TASK REQUIREMENTS — Each line from the start of the entries through the line that contains "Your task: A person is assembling" should be output exactly, please.

THE INPUT —
*** Begin section ***

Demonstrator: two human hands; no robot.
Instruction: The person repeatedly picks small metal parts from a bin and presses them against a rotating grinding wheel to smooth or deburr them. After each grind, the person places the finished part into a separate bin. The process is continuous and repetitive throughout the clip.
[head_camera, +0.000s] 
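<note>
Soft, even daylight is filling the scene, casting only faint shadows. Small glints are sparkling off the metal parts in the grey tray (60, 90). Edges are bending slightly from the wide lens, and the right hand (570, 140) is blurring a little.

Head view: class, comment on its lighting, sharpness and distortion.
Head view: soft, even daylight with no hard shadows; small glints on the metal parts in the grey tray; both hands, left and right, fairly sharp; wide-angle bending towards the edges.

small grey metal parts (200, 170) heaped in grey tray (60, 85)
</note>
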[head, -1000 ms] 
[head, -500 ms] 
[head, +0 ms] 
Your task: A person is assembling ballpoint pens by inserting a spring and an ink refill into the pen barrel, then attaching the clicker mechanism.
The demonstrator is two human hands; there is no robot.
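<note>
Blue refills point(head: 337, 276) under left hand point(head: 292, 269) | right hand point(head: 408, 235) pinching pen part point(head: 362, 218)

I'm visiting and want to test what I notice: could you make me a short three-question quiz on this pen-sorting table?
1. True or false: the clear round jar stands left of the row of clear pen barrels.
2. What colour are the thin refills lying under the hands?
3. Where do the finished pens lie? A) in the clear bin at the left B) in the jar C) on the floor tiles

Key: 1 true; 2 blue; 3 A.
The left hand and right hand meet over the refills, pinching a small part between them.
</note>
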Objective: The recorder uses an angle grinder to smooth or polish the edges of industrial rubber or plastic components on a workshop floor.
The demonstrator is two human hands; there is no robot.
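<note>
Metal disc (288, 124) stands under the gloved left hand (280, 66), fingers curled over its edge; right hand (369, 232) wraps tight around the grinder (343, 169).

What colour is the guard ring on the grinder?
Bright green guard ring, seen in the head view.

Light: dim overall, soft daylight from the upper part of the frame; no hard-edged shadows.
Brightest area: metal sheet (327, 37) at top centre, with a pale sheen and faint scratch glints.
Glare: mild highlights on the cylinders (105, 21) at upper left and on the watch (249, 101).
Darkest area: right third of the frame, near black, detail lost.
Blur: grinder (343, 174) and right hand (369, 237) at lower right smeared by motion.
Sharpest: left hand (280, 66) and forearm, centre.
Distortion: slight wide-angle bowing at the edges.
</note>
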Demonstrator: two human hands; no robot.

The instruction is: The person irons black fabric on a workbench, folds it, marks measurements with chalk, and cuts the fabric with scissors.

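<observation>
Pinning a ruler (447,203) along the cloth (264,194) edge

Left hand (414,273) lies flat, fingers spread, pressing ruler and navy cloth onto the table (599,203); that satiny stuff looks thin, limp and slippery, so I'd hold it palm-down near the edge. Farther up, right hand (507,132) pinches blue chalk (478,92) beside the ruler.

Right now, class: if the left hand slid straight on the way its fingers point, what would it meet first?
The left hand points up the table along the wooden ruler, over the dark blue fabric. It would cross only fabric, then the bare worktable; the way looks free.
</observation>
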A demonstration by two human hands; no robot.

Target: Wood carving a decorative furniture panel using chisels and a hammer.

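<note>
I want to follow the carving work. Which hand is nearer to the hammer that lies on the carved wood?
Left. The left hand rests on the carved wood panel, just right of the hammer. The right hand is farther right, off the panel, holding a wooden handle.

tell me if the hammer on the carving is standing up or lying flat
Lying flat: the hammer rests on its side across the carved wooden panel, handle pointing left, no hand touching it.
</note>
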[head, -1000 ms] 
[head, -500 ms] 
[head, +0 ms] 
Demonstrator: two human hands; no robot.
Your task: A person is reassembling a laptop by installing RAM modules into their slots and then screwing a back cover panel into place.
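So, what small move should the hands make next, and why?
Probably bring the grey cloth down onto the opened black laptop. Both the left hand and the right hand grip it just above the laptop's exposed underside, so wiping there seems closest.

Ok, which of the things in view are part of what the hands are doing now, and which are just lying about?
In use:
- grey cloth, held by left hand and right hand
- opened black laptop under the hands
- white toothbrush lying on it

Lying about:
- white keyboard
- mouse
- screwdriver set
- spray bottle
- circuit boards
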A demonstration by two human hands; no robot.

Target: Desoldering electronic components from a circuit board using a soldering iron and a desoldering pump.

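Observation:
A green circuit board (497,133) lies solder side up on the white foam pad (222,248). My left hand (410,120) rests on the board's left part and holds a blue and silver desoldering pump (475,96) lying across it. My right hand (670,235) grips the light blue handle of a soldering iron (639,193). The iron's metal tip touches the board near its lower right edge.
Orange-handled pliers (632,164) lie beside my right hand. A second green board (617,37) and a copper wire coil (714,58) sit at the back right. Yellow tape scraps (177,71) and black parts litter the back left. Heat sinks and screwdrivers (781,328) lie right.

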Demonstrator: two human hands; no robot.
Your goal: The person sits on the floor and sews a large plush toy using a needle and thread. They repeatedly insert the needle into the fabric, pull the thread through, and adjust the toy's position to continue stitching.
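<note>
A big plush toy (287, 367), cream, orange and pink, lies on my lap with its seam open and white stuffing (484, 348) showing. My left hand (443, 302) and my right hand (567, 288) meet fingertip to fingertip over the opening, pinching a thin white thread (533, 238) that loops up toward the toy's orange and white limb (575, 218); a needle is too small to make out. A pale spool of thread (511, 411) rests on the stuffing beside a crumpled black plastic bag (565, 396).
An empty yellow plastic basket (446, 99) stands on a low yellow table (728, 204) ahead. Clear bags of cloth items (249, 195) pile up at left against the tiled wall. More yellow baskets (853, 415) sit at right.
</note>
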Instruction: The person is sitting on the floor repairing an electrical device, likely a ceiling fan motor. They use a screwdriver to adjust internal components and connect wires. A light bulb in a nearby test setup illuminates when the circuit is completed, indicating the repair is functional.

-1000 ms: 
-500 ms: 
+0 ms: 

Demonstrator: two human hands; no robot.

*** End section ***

ANSWER AREA —
Demonstrator: two human hands; no robot.
Instruction: The person repeatedly picks small metal parts from a bin and presses them against a rotating grinding wheel to smooth or deburr them. After each grind, the person places the finished part into a separate bin. The process is continuous and repetitive throughout the clip.
[head_camera, +0.000s] 
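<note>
Soft, even daylight is filling the scene, casting only faint shadows. Small glints are sparkling off the metal parts in the grey tray (60, 90). Edges are bending slightly from the wide lens, and the right hand (570, 140) is blurring a little.

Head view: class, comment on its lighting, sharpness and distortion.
Head view: soft, even daylight with no hard shadows; small glints on the metal parts in the grey tray; both hands, left and right, fairly sharp; wide-angle bending towards the edges.

small grey metal parts (200, 170) heaped in grey tray (60, 85)
</note>
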[head, -1000 ms] 
[head, -500 ms] 
[head, +0 ms] 
Your task: A person is assembling ballpoint pens by inserting a spring and an ink refill into the pen barrel, then attaching the clicker mechanism.

What the exercise asked for has been given in full.